また出張だったのかな。肌寒い夜になんて嬉しいお品物だろう。速攻でメッセージをポコポコ返す。
『サクトって神なの!?
めっちゃ寒いんよ!
めっちゃ食べたいよ!』
返事がポコポコ返ってくる。
『おう』
『じゃあ後で』
『家の前に着いたら
携帯鳴らすから、取りに出といで』
『寒いから入っていきなよ
良かったらお茶でも飲んでいきなよ』
勢いで打ってしまった。サクトを家に誘ったのは初めてだ。
(だって今無性に人恋しいから、ひと恋しいから、)
私は決して軽率ではない。自分に言い聞かせながらヤカンを火にかけていたら、直ぐにチャイムが鳴って驚いた。近距離からメッセージを飛ばしていたんだ。

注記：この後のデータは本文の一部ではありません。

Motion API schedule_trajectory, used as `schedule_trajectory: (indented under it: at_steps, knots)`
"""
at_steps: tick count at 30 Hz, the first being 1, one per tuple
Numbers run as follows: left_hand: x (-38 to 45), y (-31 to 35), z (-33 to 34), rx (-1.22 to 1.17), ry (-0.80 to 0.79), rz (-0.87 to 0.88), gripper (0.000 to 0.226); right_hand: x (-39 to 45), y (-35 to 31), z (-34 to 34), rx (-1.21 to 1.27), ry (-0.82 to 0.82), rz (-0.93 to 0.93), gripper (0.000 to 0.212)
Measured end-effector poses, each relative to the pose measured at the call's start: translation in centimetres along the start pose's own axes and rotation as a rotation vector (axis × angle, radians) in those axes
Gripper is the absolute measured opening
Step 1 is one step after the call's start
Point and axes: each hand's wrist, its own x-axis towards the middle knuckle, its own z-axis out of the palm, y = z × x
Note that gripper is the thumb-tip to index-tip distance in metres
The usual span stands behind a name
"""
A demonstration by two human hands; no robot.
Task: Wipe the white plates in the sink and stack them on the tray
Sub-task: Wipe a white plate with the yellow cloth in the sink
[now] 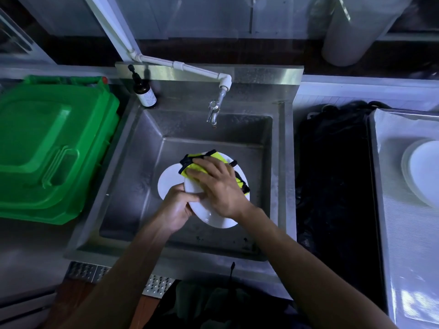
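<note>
- Gripping a plate (pixel 215 216) over the sink (pixel 133 162), your left hand (pixel 177 210) is curling its fingers around the rim.
- Pressing a cloth (pixel 197 162) onto it, your right hand (pixel 218 186) is lying flat.
- More plates (pixel 425 169) are sitting on the tray (pixel 403 233).

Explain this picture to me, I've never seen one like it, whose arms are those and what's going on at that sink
There is no machine here. A camera worn on a person's head looks down, so the two arms reaching in from the bottom are that person's own.

The left hand grips the edge of a white plate, held tilted over a steel sink. The right hand presses a yellow and dark cloth flat against that plate to wipe it. Another white plate lies in the sink beneath.

A tap hangs over the basin and a dark pump bottle stands at its back corner. A green bin sits to the left. On the right, a tray carries a stack of white plates.
</note>
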Motion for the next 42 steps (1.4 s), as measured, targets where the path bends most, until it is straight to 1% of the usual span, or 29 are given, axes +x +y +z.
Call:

バタバタと玄関に向かう。
「車、そこに停めても大丈夫?」
指差す方を見れば、見慣れた白い国産車が家の前に綺麗に寄せてある。
「大丈夫だよ。どうぞ」
招き入れ、扉を閉めた途端、
「ところでヒサキ今ひとりなの? お母さん旅行?」
いきなり聞かれたので、あらためてサクトの顔を見上げた。玄関の中で見るサクトは、先日会った時と印象がかなり違う。ていうか、割と別人。今日はワイシャツの上に会社のユニフォームと間違われそうな紺の上着を羽織っているし、髪も随分短めにカットされて、あれあれ、そもそもこんなに背が高かったかな?

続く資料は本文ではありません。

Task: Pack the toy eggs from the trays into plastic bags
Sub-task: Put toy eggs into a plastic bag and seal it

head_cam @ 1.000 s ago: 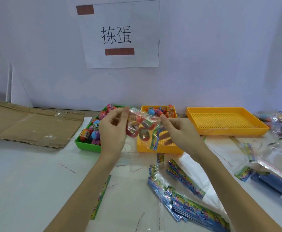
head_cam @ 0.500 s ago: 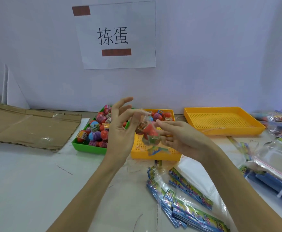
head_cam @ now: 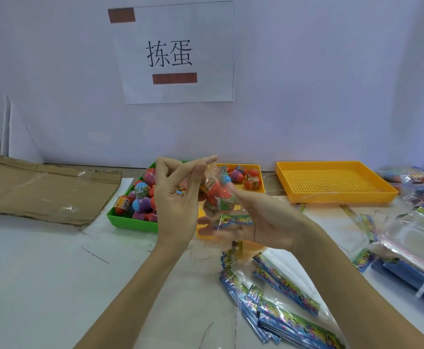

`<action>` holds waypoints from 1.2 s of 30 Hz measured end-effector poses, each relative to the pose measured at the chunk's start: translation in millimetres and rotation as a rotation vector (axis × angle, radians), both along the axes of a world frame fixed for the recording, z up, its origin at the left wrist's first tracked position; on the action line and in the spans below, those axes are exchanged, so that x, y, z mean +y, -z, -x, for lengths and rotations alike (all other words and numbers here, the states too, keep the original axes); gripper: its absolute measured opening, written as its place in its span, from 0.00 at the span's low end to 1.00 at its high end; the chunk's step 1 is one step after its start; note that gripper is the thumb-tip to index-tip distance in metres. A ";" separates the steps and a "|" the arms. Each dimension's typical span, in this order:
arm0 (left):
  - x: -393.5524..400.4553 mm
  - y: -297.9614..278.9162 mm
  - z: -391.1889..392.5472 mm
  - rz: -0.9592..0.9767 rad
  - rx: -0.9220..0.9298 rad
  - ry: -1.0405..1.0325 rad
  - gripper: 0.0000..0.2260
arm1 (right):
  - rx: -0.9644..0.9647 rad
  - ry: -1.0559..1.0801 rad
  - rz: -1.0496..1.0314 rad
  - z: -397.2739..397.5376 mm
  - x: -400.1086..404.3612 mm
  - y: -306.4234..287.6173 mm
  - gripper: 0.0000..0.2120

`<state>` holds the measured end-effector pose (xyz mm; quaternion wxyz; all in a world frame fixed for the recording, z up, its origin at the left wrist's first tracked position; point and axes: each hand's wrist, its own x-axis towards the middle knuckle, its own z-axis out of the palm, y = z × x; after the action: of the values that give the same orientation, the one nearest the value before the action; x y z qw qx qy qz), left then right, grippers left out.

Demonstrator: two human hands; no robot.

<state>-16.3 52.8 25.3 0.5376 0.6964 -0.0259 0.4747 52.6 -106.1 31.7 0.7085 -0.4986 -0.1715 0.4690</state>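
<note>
While both hands grip it, left hand (head_cam: 175, 197) at its top, right hand (head_cam: 263, 220) underneath, a plastic bag (head_cam: 218, 197) of toy eggs (head_cam: 217, 191) hangs above the desk (head_cam: 42, 273), before the green tray (head_cam: 127, 220).

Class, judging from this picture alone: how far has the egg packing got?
Done: filled bags lie at far right. In hand: both hands, left hand and right hand, hold a clear bag with eggs inside. Left: eggs remain in the green tray and the middle yellow tray; flat bags wait.
</note>
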 end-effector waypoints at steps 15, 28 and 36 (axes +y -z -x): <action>18.6 17.7 -15.2 0.326 0.479 0.248 0.13 | -0.477 0.552 0.002 -24.4 -6.1 18.0 0.25; 20.2 21.5 -17.2 0.173 0.322 0.096 0.11 | -0.503 0.573 0.124 -12.4 -4.9 10.3 0.13; 20.5 20.1 -16.3 0.222 0.227 -0.061 0.11 | -0.463 0.366 0.100 -6.5 -2.5 5.0 0.19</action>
<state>0.0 73.3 5.2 0.5963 0.6823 0.1088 0.4088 59.1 -108.6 26.7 0.6978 -0.6493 -0.2125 0.2154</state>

ドギマギしてマゴマゴな説明になってしまった。すんなり理解してくれたのは、馴染み同士の特権だ。
「お母さんのお医者さん、信頼出来そうで良かったな」
労りに心の奥がちょっと溶けた。
「そんな訳で、今ちょっと滅入ってたトコ」
「そうか。お疲れさん」
「おでんもありがとう。サクトこそ出張だったの?」
「実は今週から異動になってたんよ。営業事務所から本社工場に」
「異動?」
思いもよらない単語に固まっていたら、「あっ、左遷ってゆーなよ」と釘を刺された。
「左遷なの?」「ちげーよ」
「だよね。会社の中で一番エライのは本社工場だって、前に言ってたよね。昇進おめでと」
「昇進っていうか。普通に異動だけど」
サクトがウチのスリッパに履き替える。当然だけど初めて見る光景だ。でもあまり違和感がない。
「ただ、一部の友人知人に左遷って思われてて切ない」
心から面白くなさそうな声色に、あははと笑ってしまった。
「ひょっとしてそれでこの間は面白くなさげな顔してたの?」
「わかる? それもある」
また笑ってしまった。でもそのあとでちょっと笑えなくなった。
「そんな訳で、独身寮の空きを待って入寮予定なんよ。せっかく車買ったけど通勤に片道二時間はキツくて。向こうでも乗れるからいいんだけどさ」
お邪魔しますとリビングに入ってゆくサクトの背中を、ぼうっと見つめた。いま独身寮って言った。
「ん、なに?」
「いや、なんか、何かの業者さんがウチに来たみたい」
「この上着のせいかな。通勤用なんだけど」
「いやいや似合ってる。社会人って感じ」
「軽口をどーも。それよかヒサキんちのナカめっちゃ綺麗。新築みたいだ」
義兄が貼り替えてくれた壁紙が効力を発揮した。セルフリフォームの賜物だよと自慢しながら、お湯の沸くのを待った。
支度している間、サクトは私に「お参りさせてもらっていい?」と断ると、慣れた手付きで、父にお線香をあげてくれた。